After BC Place Renovations, Only Name Stays the Same

For BC Place in Vancouver, its mission didn’t end at hosting the Opening and Closing Ceremonies of the 2010 Winter Olympics.

After fulfilling its role as Olympic Stadium in February 2010, the building was shuttered for massive renovations that April. Less than a year and a half later, the 28-year-old venue on the north side of False Creek has been transformed into a nearly unrecognizable, state-of-the-art stadium for the CFL’s BC Lions and Major League Soccer’s newest member, the Vancouver Whitecaps FC.

On Sept. 30, the Lions returned to BC Place from their temporary home at Empire Field in Hastings Park, defeating the Edmonton Eskimos 33-24 in front of more than 40,000 fans. The revitalized BC Place, constructed over the building’s original concrete structure, will host the 99th CFL Grey Cup next month.

For BC’s Largest Venue, Canada’s Biggest Video Board
BC Place, the largest stadium in British Columbia and third-largest permanent venue in Canada (behind Olympic Stadium in Montreal and Commonwealth Stadium in Edmonton, AB), boasts the largest cable-supported retractable roof in the world. When fully retracted, it provides an opening of more than 90,000 square ft., spanning the length of the field. The air-supported roof has been replaced by 36 roof support masts, resembling a crown on the Vancouver skyline.

Not wanting to sacrifice the guest experience for design aesthetics, BC Pavilion Corp. (PavCo), which owns and manages the building, approached Anthony James Partners to design a scoreboard that could be suspended above the middle of the field.

“There were some design requirements [related to weight] that had to be adhered to, so it was [a balance],” explains Fred Gray, director of construction services, Anthony James Partners. “[You need] the right-size screens, but you also need to keep the weight of the overall center-hung scoreboard down because the cable-suspended roof was only designed to take a certain amount of weight.”

Despite the restrictions posed by the roof’s unique structure, Anthony James Partners constructed the second-largest center-hung video board in North America.

The 100,000-lb., four-sided, cable-suspended structure is second only to the mammoth creation in Cowboys Stadium and boasts four HD, surface-mount 16-mm LED screens provided by Lighthouse Technologies. Two sideline displays measure approximately 68 x 38 ft., and end-zone displays measure 33 x 21 ft. Loudspeaker arrays are mounted both above and on the video board, as well as under the balconies.

Lions, Whitecaps Make BC Place Theirs
Supplementing the center-hung scoreboard, which is operated from a video control room located on the building’s third floor near the west end zone, are 360-degree fascia and 20-mm LED sideline displays.

Both the Lions and Whitecaps plan to make full use of the video boards located around BC Place, with slight differences in approach.
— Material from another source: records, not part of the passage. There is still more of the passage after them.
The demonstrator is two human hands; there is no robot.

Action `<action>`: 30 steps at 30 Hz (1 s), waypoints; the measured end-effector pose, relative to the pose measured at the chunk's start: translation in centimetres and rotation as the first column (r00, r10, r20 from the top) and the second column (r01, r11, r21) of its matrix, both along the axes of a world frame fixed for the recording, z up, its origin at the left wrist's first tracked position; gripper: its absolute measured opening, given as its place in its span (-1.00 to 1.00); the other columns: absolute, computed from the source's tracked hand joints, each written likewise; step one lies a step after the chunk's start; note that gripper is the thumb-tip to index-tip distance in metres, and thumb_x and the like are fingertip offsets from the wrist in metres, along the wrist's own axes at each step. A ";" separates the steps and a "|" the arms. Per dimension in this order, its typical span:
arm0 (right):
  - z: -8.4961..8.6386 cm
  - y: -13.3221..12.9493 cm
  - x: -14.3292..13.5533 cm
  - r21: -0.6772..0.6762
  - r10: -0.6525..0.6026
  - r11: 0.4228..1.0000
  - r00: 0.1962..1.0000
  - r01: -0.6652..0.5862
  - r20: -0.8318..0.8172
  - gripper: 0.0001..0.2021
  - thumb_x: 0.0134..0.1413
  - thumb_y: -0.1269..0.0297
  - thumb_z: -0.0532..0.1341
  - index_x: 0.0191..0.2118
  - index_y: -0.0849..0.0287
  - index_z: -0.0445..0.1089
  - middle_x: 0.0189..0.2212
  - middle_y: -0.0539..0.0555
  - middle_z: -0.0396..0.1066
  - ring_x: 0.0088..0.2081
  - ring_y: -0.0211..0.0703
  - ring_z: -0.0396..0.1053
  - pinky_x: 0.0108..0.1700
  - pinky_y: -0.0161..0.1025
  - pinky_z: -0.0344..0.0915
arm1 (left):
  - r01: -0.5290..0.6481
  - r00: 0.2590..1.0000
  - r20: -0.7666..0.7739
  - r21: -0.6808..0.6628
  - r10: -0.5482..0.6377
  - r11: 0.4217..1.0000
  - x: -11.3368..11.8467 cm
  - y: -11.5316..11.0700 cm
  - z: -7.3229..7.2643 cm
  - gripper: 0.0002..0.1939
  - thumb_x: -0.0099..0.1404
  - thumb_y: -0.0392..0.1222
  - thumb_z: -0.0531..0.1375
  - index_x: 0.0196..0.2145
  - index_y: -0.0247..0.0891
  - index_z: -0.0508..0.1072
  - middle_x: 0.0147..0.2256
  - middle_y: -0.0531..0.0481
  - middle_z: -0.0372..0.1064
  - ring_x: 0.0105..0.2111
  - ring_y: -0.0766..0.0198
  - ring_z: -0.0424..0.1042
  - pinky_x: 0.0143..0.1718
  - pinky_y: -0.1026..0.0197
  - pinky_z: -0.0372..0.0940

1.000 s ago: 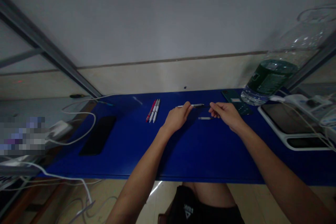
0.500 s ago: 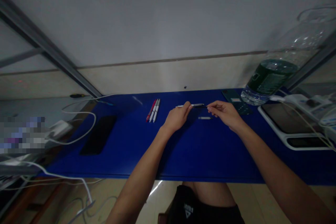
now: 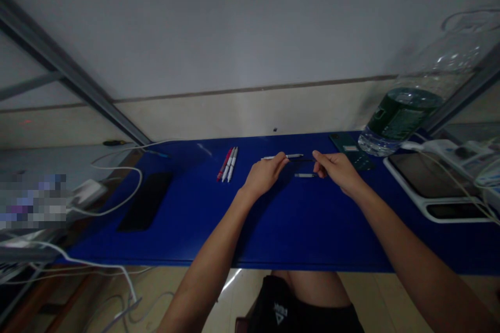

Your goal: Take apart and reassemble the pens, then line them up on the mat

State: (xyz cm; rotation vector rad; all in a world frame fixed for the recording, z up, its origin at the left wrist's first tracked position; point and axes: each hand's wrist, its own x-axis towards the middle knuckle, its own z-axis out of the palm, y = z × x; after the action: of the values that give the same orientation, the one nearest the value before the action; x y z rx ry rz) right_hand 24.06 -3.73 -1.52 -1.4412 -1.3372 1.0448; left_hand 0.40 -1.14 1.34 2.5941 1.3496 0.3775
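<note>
A thin dark pen refill (image 3: 301, 160) spans the gap between my two hands above the blue table. The fingertips of my left hand (image 3: 265, 173) are pinched round its left end. At its right end, the thumb and finger of my right hand (image 3: 335, 166) are closed on it, the other fingers curled. Just behind lies a white pen (image 3: 295, 156), partly hidden by my left hand. A short clear-and-grey pen barrel part (image 3: 303, 175) rests nearer me, beside my right fingers. Left of my hands, a red pen (image 3: 224, 165) and two white pens (image 3: 232, 165) lie side by side.
A black phone (image 3: 146, 201) lies at the left of the blue table (image 3: 195, 234). A green phone (image 3: 349, 150), a large water bottle (image 3: 406, 114) and a white kitchen scale (image 3: 433, 210) are on the right. White cables (image 3: 135, 169) run along the left side.
My right hand has shifted slightly right along the refill, and more of the dark rod shows between the hands. My left hand has barely moved.
</note>
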 end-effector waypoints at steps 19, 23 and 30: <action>-0.4 0.3 0.1 0.109 0.048 0.993 0.998 -0.042 -0.051 -0.65 -0.04 -0.05 0.40 -0.33 0.16 0.51 -0.50 0.04 0.46 -0.45 -0.19 0.36 -0.37 -0.22 0.24 | -0.081 0.994 -0.068 -0.009 0.080 0.997 0.0 0.3 -0.5 -0.57 0.57 0.03 -0.22 -0.07 -0.22 0.35 -0.28 -0.14 0.52 -0.25 0.07 0.55 -0.31 0.21 0.24; -0.2 0.3 0.2 0.109 0.060 0.992 0.998 -0.061 0.012 -0.57 0.09 -0.15 0.28 -0.40 0.17 0.53 -0.55 0.06 0.45 -0.48 -0.19 0.35 -0.38 -0.22 0.24 | -0.077 0.996 -0.035 -0.006 0.077 0.997 0.1 0.2 -0.4 -0.58 0.57 0.03 -0.19 -0.07 -0.21 0.37 -0.29 -0.12 0.51 -0.26 0.11 0.54 -0.29 0.22 0.23; 0.0 0.1 0.0 0.038 0.020 0.999 1.000 -0.020 -0.007 -0.50 0.10 -0.22 0.24 -0.53 0.16 0.48 -0.65 0.04 0.37 -0.56 -0.21 0.30 -0.43 -0.22 0.21 | -0.064 0.998 -0.010 0.010 0.064 0.998 0.0 0.3 -0.5 -0.57 0.57 0.06 -0.19 -0.08 -0.19 0.37 -0.30 -0.09 0.51 -0.28 0.12 0.53 -0.32 0.23 0.22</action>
State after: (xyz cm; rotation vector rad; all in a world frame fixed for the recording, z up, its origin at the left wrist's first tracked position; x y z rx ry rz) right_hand 24.05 -3.67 -1.50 -1.3968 -1.3616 1.0313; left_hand 0.42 -0.88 0.86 2.5688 1.4409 0.3822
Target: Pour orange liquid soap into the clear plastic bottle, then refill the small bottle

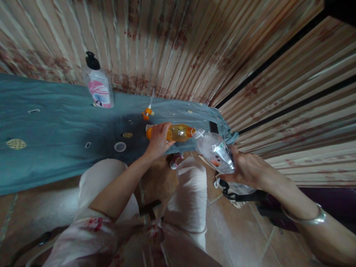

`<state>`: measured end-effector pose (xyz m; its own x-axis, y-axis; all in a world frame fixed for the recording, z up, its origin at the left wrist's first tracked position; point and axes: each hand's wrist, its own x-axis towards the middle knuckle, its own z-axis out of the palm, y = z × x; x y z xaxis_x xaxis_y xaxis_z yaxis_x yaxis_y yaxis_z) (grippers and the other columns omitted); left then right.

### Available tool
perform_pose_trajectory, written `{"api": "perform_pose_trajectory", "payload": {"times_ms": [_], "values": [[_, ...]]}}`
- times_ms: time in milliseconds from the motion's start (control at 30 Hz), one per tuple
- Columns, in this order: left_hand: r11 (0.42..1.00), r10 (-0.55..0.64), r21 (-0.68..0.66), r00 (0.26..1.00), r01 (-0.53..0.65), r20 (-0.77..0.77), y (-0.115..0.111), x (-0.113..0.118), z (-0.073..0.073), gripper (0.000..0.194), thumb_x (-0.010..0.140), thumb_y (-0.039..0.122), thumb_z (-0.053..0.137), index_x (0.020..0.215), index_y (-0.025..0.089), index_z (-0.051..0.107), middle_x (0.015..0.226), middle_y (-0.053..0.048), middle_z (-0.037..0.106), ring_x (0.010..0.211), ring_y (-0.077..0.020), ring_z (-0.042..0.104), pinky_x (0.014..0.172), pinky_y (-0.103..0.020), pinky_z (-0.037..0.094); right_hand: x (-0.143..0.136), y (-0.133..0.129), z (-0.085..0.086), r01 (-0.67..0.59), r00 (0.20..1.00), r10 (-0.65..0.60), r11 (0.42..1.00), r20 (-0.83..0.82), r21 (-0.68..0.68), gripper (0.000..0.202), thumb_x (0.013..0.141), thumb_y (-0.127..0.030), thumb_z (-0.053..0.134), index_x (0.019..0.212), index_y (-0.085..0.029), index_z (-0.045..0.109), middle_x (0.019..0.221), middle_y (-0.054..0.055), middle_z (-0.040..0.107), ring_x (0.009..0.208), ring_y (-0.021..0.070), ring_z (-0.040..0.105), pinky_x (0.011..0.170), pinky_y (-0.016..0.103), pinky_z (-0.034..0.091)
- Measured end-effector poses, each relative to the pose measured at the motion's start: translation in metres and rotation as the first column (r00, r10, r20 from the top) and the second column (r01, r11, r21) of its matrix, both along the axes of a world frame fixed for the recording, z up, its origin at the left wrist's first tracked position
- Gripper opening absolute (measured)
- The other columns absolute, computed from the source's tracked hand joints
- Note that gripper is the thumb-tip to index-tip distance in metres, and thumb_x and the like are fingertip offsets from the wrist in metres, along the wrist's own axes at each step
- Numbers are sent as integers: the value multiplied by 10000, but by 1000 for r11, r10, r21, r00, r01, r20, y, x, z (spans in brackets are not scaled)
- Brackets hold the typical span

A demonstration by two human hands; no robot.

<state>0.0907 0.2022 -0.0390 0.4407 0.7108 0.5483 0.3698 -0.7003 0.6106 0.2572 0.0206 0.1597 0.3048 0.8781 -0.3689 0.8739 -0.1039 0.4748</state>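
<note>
My left hand (159,140) is wrapped round an orange see-through bottle (180,132), tilted over so that its neck points right. In my right hand (244,165) is a large clear plastic bottle (214,148), gripped by its body and tipped down to the left. The two bottle mouths meet, or nearly so; I cannot tell whether they touch. An orange pump top (147,112) with a thin white tube lies on the blue-green cloth just beyond my left hand. A round whitish cap or lid (120,147) rests to the left of that hand.
A pump bottle with a black top (99,85) stands on the cloth (55,111) at the back left. Pleated curtains (167,44) hang behind and at the right. A dark flat object (213,127) lies near the cloth's right end. Bags with a black strap (236,194) sit low right.
</note>
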Motion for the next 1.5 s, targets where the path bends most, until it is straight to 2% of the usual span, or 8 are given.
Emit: {"api": "perform_pose_trajectory", "payload": {"times_ms": [533,1033,1500], "values": [[1000,10,4,1000,-10,8,0,0,0,684,647,273,767,1210,186,389,1163,-121,547,1093,-301,514,947,-461,380,5,-2,-2,-29,1000,29,999,-10,26,686,705,-571,599,1160,-98,400,717,125,695,700,323,688,503,295,363],[1000,17,-4,1000,-17,14,0,0,0,682,637,268,778,1199,174,403,1160,-121,548,1086,-299,512,948,-448,380,0,1,0,-26,999,26,1000,22,9,714,702,-558,600,1182,-77,381,764,146,709,749,344,691,538,315,388],[999,26,39,1000,-26,8,2,-1,-2,701,640,285,782,1210,166,392,1158,-123,558,1075,-295,516,936,-433,394,3,3,-1,-14,1000,14,1000,-28,5,672,706,-571,586,1146,-96,407,833,155,710,801,323,692,581,318,419]]}}
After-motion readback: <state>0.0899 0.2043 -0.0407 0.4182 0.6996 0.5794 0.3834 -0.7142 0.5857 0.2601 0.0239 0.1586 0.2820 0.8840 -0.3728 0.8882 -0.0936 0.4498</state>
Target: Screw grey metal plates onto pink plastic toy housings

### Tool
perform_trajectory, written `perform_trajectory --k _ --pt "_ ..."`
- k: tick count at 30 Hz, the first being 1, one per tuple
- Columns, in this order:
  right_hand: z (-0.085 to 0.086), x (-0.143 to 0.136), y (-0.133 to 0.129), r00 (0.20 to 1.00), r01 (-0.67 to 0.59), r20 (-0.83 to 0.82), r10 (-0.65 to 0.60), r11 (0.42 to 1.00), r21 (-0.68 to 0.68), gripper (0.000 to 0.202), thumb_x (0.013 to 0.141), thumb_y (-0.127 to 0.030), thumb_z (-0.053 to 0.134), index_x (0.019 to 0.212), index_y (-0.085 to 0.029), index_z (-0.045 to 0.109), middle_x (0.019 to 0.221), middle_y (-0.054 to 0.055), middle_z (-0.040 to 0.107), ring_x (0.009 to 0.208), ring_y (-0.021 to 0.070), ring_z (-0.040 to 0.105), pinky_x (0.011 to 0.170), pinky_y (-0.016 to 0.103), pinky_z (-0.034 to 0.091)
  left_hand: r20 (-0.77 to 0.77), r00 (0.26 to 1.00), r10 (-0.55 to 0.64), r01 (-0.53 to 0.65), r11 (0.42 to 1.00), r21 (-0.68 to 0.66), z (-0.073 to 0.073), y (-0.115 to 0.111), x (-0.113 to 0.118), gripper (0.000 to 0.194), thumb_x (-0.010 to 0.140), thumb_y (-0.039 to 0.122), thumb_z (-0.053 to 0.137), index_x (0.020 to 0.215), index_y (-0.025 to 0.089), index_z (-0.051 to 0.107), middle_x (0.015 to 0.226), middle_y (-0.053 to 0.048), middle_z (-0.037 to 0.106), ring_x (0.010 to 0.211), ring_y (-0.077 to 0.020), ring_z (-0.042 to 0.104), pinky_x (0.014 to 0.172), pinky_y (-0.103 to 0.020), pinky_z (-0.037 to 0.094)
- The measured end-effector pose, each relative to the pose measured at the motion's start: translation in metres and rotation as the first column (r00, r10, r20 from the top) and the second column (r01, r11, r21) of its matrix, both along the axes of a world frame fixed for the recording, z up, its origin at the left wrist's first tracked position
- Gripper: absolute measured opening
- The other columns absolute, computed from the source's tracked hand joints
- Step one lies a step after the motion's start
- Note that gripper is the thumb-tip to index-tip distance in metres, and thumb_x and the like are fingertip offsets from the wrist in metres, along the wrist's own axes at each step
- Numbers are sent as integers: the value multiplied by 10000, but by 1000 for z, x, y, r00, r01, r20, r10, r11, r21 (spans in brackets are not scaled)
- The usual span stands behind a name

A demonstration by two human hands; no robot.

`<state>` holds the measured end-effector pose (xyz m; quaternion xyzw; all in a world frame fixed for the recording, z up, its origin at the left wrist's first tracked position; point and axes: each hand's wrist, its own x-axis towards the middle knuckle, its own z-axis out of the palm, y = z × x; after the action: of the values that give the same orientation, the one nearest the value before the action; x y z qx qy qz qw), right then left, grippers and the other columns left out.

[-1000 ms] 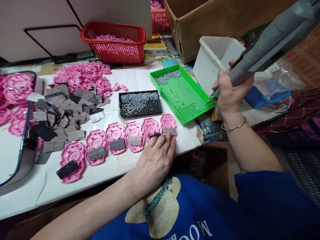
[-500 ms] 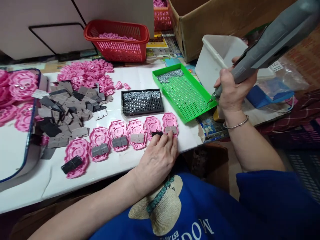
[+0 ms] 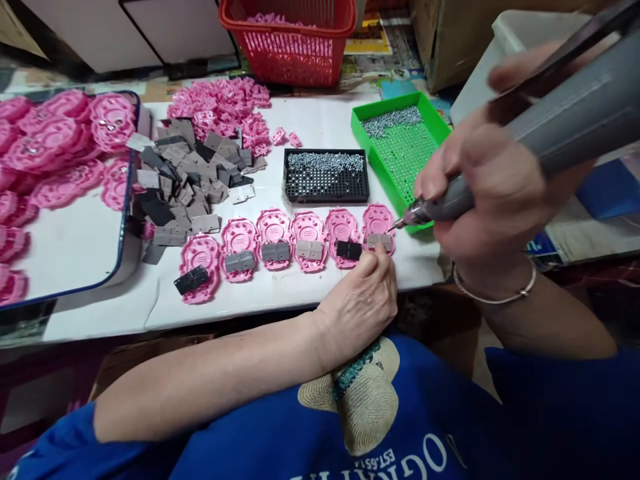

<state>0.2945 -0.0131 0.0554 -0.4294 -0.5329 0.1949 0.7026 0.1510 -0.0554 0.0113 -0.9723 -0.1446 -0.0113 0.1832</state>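
Observation:
In my right hand (image 3: 500, 180) is a grey electric screwdriver (image 3: 560, 113), with my fingers wrapped round its body. Its thin bit points down at the rightmost pink plastic casing (image 3: 379, 219), by the upper right of a small light grey plate (image 3: 376, 240) lying on that casing. My left hand (image 3: 360, 293) is closed, its fingers curled together, and a fingertip presses on the plate's lower edge. To the left, several more pink casings stand in a row, each with a plate; the nearest plate is black (image 3: 349, 249). Whether a screw sits on the bit is too small to tell.
Screws lie in a black perforated tray (image 3: 326, 198) and a green perforated tray (image 3: 383, 163). Left are loose grey plates (image 3: 193, 170), small pink parts (image 3: 217, 107) and a blue-rimmed white tray (image 3: 75, 257) of pink casings. A red basket (image 3: 290, 57) stands behind.
The screwdriver in my right hand has moved from the green tray to the rightmost casing. My left hand stays at that casing's plate. The view has shifted.

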Motion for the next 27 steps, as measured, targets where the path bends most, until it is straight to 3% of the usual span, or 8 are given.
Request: perform_trajectory --k 3,7,15,27 --pt "-16 -15 9 996 -74 -36 81 981 177 212 811 -286 657 1017 -319 619 655 -61 488 470 28 428 439 192 359 3 1000 -4 4 1000 26 0 0 0 428 908 51 374 1271 -65 569 1242 -281 615 1126 -340 571 835 -415 393" --pt "-25 -17 15 999 -41 38 36 989 139 211 843 -340 633 1049 -332 587 633 -61 453 480 18 418 452 171 372 11 1000 -2 2 1000 17 0 2 1 433 918 51 353 1281 -66 558 1233 -282 618 1117 -334 572 841 -422 394" --pt "-26 -14 16 989 -145 -17 149 977 155 213 835 -288 651 1032 -366 633 614 -58 449 479 47 436 430 205 340 43 999 21 -19 999 -34 -1 3 1 425 927 52 336 1271 -47 566 1240 -265 609 1119 -323 562 859 -416 396" --pt "-22 -14 10 998 -24 64 21 999 49 363 801 -380 647 1098 -300 455 645 -60 442 486 51 438 471 212 425 34 999 24 -24 1000 -5 0 3 0 465 942 84 302 1324 -57 526 1323 -266 566 1173 -337 560 951 -446 392"
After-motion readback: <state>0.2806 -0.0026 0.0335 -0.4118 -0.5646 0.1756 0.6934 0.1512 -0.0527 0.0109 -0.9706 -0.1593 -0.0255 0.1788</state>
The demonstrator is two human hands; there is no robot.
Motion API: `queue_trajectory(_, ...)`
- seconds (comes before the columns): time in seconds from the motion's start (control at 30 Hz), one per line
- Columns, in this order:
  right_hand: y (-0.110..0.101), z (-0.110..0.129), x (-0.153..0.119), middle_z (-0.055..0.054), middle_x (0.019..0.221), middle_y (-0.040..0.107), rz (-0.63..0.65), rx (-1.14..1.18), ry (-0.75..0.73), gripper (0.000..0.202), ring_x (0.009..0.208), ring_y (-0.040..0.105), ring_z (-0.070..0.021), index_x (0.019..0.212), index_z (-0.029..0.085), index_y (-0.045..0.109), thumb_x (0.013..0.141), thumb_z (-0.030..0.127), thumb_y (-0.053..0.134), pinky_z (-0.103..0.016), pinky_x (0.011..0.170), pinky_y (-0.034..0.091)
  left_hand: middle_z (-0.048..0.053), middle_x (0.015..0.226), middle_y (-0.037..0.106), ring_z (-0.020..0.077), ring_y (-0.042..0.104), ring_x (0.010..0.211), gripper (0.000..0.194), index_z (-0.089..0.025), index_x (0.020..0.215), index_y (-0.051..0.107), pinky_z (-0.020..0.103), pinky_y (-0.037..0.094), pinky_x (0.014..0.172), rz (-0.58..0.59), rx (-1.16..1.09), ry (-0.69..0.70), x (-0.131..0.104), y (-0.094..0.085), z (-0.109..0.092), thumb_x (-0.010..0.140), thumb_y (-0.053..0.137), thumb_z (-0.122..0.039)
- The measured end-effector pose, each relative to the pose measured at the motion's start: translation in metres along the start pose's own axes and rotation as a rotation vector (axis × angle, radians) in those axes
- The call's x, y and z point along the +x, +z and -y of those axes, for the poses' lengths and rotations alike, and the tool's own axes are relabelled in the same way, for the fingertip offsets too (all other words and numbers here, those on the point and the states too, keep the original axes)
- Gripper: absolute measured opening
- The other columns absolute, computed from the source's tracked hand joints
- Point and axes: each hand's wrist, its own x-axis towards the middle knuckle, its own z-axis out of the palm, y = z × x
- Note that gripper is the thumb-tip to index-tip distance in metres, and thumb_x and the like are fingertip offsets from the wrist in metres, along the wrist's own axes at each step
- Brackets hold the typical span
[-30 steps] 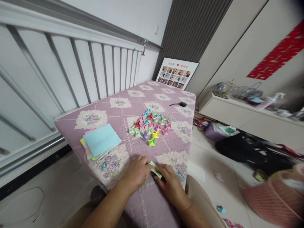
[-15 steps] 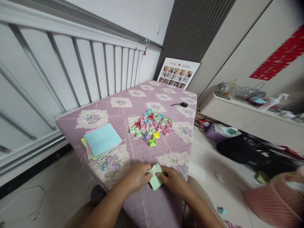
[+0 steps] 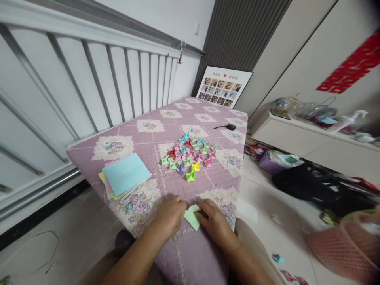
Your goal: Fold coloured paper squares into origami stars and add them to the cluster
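Note:
A small pale green paper (image 3: 192, 220), partly folded, is between my two hands just above the near part of the purple quilted cover (image 3: 178, 257). My left hand (image 3: 170, 213) is closed at the paper's left corner, its fingertips turned inward. On the other side, my right hand (image 3: 216, 221) pinches the paper's right edge, thumb on top. Beyond my hands stand several small folded paper shapes (image 3: 191, 154) in rows, coloured green, pink, blue, red, yellow and purple. A stack of coloured paper sheets (image 3: 127, 174), light blue on top, lies to the left.
A dark object with a thin tail (image 3: 230, 127) lies near the cover's right edge. A white radiator (image 3: 118, 79) runs along the left. A photo board (image 3: 225, 87) leans at the back. On the right are a low cabinet (image 3: 311, 142) and a pink basket (image 3: 338, 245) on the floor.
The green paper has turned, its lower corner swinging to the right. My left hand has curled in and rolled over at its corner; my right hand now covers more of the right side.

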Motion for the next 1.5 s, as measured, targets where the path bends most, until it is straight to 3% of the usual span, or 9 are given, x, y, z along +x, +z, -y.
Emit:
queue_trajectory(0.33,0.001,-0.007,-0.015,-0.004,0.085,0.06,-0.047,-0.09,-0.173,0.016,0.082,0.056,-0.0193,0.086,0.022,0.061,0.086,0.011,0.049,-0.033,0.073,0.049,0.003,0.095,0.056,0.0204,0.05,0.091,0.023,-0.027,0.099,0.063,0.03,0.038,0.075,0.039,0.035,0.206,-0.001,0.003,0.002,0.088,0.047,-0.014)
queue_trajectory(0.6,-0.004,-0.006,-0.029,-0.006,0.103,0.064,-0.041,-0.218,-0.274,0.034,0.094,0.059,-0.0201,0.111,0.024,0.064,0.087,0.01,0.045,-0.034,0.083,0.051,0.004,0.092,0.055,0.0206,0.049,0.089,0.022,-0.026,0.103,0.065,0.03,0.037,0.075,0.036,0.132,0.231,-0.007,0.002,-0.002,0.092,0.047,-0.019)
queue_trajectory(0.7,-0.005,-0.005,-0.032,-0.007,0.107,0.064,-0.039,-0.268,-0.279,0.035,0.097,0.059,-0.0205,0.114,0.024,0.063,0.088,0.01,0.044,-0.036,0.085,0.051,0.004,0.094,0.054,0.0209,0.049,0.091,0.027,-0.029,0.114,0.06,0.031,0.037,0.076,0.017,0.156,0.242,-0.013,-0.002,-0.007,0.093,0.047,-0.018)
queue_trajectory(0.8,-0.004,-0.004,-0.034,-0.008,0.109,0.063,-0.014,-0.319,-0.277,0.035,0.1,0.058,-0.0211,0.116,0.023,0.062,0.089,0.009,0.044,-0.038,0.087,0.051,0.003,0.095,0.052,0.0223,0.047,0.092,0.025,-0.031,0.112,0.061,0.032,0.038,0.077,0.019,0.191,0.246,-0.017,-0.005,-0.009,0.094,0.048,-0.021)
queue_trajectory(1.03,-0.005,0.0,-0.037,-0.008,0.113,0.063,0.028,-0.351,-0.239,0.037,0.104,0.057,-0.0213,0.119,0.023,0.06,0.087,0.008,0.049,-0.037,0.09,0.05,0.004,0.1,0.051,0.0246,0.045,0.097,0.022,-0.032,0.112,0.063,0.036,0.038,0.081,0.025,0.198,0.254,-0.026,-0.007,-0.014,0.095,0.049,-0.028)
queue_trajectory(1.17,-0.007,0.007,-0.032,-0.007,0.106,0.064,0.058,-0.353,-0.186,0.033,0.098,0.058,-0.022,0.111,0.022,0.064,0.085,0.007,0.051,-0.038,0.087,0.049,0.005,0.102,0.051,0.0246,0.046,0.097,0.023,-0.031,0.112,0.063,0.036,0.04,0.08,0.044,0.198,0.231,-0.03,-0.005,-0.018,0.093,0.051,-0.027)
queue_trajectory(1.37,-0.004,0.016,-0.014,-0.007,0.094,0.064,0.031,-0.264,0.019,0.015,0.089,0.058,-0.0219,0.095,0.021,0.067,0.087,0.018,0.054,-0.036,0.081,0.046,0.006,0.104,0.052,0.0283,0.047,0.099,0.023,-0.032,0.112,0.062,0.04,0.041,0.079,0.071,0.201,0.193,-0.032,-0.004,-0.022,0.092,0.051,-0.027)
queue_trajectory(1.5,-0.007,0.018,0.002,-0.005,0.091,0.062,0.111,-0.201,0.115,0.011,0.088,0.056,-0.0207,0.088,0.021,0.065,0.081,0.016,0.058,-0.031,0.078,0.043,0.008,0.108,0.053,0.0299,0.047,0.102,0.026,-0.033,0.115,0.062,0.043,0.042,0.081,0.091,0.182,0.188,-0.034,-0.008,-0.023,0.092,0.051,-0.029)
The Lions will display score and time on the ribbon board, located at the base of the roof, and raise the sideline LED displays off the field.

The Whitecaps have opted to superimpose score and time on the center-hung video board.

“For the Whitecaps, the pitch-side [LED displays are] lined up on one entire sideline,” says Gray. “For a Lions game, they do two sideline sections and set [the displays] up a little higher for TV shots over the crowd.”

Graphics and digital signage will be fed to the video boards and fascia from a small control room located next to the video-control room.

Three video screens, provided by Mitsubishi Electric, are mounted on the exterior of the building, and 1,150 digital screens are placed throughout the interior. More than 300 miles of fiber-optic cable has been installed, and 800 WiFi points support ticket scanners, concession registers, and fans’ mobile devices.

The $563 million (CAD) renovation is complete, but, with plans for a 680,000-square-ft. entertainment complex proposed for neighboring land, including two hotels and a casino, it’s only the beginning.